What lines in the data hold the string "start"? Show them.
╔══
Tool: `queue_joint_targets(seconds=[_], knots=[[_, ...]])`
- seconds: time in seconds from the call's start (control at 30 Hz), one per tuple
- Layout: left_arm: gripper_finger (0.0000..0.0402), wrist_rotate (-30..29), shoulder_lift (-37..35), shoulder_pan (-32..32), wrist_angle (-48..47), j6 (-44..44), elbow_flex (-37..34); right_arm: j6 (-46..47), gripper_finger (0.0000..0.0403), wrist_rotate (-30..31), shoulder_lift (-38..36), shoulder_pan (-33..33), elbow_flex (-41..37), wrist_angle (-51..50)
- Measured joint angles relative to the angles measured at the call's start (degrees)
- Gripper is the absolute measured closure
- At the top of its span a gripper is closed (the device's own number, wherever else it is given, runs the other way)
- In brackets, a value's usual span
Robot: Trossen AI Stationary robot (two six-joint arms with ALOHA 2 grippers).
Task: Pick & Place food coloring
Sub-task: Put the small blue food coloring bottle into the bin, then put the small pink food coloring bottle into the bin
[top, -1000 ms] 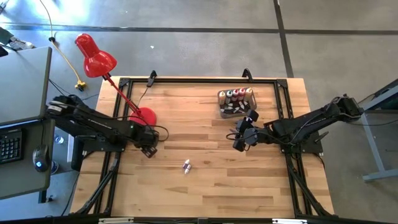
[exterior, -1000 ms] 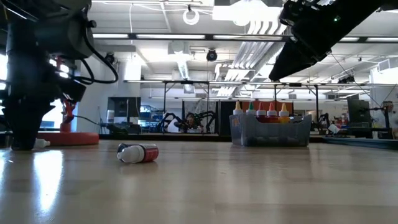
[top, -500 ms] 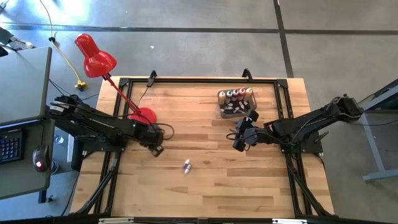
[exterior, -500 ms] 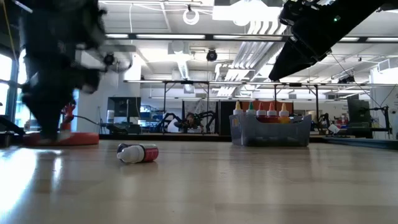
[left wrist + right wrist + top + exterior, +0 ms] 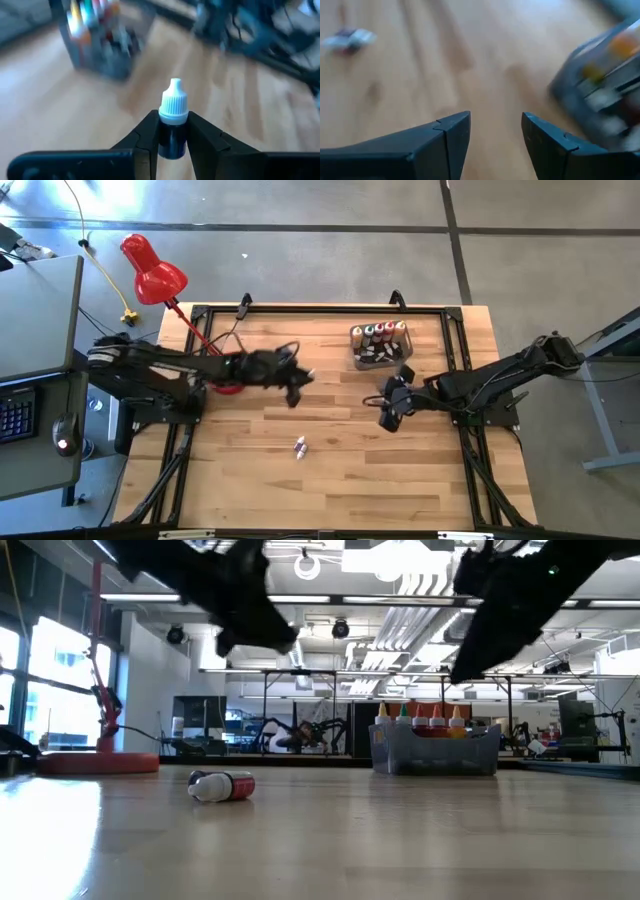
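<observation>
My left gripper (image 5: pixel 172 131) is pinching a tiny dark bottle (image 5: pixel 172 125) with a white cap, held up off the table (image 5: pixel 330 480) well to the left of the tub (image 5: pixel 380 347). My right gripper (image 5: pixel 495 135) hangs with its jaws spread and nothing between them, just in front of the tub. The tub holds upright bottles (image 5: pixel 428 718) with coloured caps. A red bottle (image 5: pixel 224 785) lies on its side on the wood, far from the tub.

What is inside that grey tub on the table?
The grey tub holds a row of upright squeeze bottles with yellow, green, red and orange tips, plus smaller bottles lying beside them. Whatever lies beneath those is covered.
</observation>
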Motion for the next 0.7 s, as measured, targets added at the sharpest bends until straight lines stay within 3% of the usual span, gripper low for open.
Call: queue_joint_targets(seconds=[0.13, 0.27, 0.4, 0.6, 0.7], knots=[[0.0327, 0.9, 8.56, 4.98, 10.8, 8.7, 5.66, 8.31, 0.0231, -9.24, 0.0, 0.34, 0.0, -6.02], [0.0327, 4.81, 20.03, 8.42, 14.66, 18.01, 14.71, 14.06, 0.0231, -7.99, 0.0, 1.74, 0.0, -10.11], [0.0318, 7.76, 31.8, 10.84, 12.13, 22.44, 26.33, 15.62, 0.0231, -7.59, 0.0, 2.97, 0.0, -12.54], [0.0284, 3.5, 45.83, 14.2, 2.99, 22.54, 42.62, 15.73, 0.0231, -6.87, 0.0, 4.56, 0.0, -13.38], [0.0264, 4.65, 50.36, 15.6, -3.02, 22.31, 48.66, 15.73, 0.0231, -6.58, 0.0, 5.16, 0.0, -13.41]])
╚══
- _Written solution_:
- seconds: time in seconds from the call's start (control at 30 Hz), one per tuple
- Measured joint angles relative to the angles measured at the call's start (degrees)

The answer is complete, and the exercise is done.